I’m the first to say that if you can test, you probably should. However…

You need these three things before you can test:

  1. enough revenue-generating events (around 1,000/month)
  2. dedicated time and people to run a programme of experiments
  3. the skills and discipline to research, design, sequence and interpret experiments.

If you’re running tests without one of these things then you’re probably hurting your business.

Why? It’s because you’re taking the wrong conclusions from the wrong tests, which means you’re making bad decisions for your customers and your business. This is bad.

1) You’re wasting everyone’s time

OK that might be harsh. Perhaps you’re learning testing skills as you go — we all had to do that. But we need to respect the fact that learning how to test on a company’s time costs money.

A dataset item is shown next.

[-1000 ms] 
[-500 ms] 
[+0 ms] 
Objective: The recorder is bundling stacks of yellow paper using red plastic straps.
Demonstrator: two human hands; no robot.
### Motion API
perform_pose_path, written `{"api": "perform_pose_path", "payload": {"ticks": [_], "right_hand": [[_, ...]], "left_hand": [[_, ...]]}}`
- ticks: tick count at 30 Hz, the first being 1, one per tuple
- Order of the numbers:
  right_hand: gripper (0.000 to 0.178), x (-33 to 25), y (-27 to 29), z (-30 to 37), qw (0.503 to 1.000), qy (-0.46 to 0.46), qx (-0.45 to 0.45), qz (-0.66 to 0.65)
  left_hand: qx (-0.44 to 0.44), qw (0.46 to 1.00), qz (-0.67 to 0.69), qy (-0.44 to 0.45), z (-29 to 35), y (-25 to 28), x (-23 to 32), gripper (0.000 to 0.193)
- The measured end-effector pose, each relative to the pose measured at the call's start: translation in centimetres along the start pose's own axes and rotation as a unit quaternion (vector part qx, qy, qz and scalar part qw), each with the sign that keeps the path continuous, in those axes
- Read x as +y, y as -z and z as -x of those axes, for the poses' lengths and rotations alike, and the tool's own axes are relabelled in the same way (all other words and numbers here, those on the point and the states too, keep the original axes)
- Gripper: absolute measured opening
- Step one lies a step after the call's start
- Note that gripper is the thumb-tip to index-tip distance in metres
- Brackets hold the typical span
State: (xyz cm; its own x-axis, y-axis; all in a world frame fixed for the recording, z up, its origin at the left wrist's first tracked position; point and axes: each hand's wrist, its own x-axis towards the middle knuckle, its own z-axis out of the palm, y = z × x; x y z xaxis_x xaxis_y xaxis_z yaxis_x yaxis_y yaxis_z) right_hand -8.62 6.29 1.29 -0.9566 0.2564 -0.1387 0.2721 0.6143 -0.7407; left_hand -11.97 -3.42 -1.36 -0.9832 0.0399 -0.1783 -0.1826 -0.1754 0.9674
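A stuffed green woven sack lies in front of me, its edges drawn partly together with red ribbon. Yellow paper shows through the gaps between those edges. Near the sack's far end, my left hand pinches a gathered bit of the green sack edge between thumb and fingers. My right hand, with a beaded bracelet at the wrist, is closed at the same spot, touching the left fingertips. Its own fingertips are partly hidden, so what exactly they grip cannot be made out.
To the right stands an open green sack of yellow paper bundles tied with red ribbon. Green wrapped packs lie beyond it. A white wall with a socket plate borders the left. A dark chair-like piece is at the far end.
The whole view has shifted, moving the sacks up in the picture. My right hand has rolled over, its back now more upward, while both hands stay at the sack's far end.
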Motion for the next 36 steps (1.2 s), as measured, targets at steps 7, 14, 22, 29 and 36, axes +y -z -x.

2) You’re enshrining wrongness

Crappy A/B tests don’t smell. Crappy results still look accurate. And so we tend to award them a false level of certainty and power. Now we believe that our customers responded better to something when the truth might be the exact opposite.

These are two reasons to be wary of people who tell you “any testing is better than no testing”.

People who say this are usually looking for excuses to run crappy tests. But when you run crappy tests, the “lifts” you believe you’re getting aren’t real. They don’t actually show up on the business’ bottom line. And sooner or later, the person in charge realises.

That’s when people say things like, “A/B Testing doesn’t work for us.”

In truth, that’s as daft as saying, “science doesn’t work for us,” but I can understand why they feel this way. If they don’t know the difference between good A/B testing and junk, it looks like it’s the tool’s fault.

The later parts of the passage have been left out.